Oggi parlavo con una mia amica che si sfogava relativamente al marito che, per carità, è una bravissima persona e uno degli uomini migliori che potesse incontrare ma…

…ma chissà com’è, certi uomini, e mi riferisco anche ai miei ex, quando trovano una donna forte (forte nella sostanza intendo, non necessariamente nei modi, visto che la mia amica per esempio è una persona dolcissima) la dovono denigrare, umiliare, ferire.

Io credo che sia un loro modo di “ristabilire i ruoli”, di dire “il maschio sono io”, quasi a coprire una loro mancanza, e cioè il fatto che a volte invece i pantaloni li deve indossare lei altrimenti la famiglia non va avanti.

Non sono in grado, ma non ci stanno, e allora fanno la voce grossa, voce grossa che serve probabilmente a coprire la loro mortificazione per il fatto di non essere in grado, la loro profonda consapevolezza di non essere in grado.

Mentre parlavo con lei mi è tornato in mente mio marito, che non ne azzeccava una ma non voleva sentire un consiglio per sensato e conclamatamente appropriato che fosse, che un giorno se ne uscì urlando queste parole: “Lo so che hai ragione, ma non mi sta bene che una cicazzelletta di vent’anni sappia quello che si deve fare e io no!”. Praticamente una confessione in piena regola.

Il successivo, di cui vi ho parlato qui, addirittura era arrivato a coniare il termine “diemmate” come sinonimo di cazzate (a proposito di violenza sulle donne, che non sempre è fisica), salvo poi fare esattamente quello che proponevo io, dopo aver rielaborato i fatti ed essersi convinto di avere partorito lui l’idea.

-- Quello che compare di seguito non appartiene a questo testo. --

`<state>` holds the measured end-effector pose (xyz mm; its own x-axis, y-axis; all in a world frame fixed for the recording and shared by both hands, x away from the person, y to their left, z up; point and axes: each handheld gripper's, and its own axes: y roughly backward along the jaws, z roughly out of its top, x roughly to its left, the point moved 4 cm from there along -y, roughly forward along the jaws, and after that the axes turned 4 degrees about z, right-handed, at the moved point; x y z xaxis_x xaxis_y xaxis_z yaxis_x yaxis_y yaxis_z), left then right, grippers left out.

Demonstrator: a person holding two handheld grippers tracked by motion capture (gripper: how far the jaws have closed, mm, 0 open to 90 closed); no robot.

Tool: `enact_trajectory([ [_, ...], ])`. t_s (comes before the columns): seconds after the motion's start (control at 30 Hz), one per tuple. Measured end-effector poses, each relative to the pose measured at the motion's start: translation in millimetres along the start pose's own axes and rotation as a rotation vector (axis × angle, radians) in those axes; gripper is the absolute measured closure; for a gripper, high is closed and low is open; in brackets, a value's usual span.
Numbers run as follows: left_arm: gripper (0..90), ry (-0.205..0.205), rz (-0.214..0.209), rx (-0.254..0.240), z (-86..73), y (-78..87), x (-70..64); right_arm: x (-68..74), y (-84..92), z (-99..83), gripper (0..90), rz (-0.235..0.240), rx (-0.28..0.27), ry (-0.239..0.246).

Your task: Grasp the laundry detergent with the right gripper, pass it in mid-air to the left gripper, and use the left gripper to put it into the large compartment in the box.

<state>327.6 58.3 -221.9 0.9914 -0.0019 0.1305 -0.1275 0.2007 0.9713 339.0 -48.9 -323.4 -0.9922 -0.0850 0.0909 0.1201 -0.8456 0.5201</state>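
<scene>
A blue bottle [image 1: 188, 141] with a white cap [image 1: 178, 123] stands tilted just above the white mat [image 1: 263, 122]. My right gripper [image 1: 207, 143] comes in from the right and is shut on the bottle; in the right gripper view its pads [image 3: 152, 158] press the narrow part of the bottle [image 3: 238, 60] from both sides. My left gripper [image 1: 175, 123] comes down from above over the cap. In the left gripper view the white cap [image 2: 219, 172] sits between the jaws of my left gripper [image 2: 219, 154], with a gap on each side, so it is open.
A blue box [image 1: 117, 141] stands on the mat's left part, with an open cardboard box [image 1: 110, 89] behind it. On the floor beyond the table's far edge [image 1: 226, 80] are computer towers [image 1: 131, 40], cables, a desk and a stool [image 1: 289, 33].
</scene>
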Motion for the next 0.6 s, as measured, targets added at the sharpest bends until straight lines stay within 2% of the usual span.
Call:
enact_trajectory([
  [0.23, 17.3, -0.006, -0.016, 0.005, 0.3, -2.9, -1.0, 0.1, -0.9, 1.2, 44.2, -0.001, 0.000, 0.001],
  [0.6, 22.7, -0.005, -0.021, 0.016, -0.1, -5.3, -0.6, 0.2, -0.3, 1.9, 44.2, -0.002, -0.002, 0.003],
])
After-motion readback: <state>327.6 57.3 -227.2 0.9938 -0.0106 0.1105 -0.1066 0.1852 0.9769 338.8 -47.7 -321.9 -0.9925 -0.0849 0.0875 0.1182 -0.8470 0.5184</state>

Lui era un uomo sempre disponibile ad aiutare, con un forte istinto protettivo, ma non poteva sopportare l’idea di una donna forte che non dipendesse da lui e che fosse una mente pensante.

Molte volte mi sono chiesta come mai gli uomini  scelgano certe donne, quelle che li cornificano e svuotano il conto in banca o quelle che gli risucchiano la vita per la loro dipendenza, i loro complessi e i loro bisogni, e credo che la risposta sia che hanno bisogno di sentirsi superiori e di sentirsi cacciatori, quindi largo alla donna che li attizza, quella intrigante, seduttiva e provocante, se scema e appariscente è perfetto, largo alle donne che li fanno sentire eroi coi loro atteggiamenti da donzelle indifese (che poi spesso sono o psicopatiche o abili manipolatrici), e a morte le donne indipendenti, le teste pensanti, quelle piene di iniziativa, quelle che osano avere un’idea più di loro, magari migliore, e a volte le sfacciate osano persino guadagnare di più.

Queste vanno soppresse, perché il maschio vuole essere alfa, o almeno credere di esserlo, anche quando in cuor suo sa benissimo di essere beta, gamma, delta, e a volte persino omega.

Esclusi i presenti, ovviamente, però davvero, rifletteteci un po’ su, che magari ho ragione.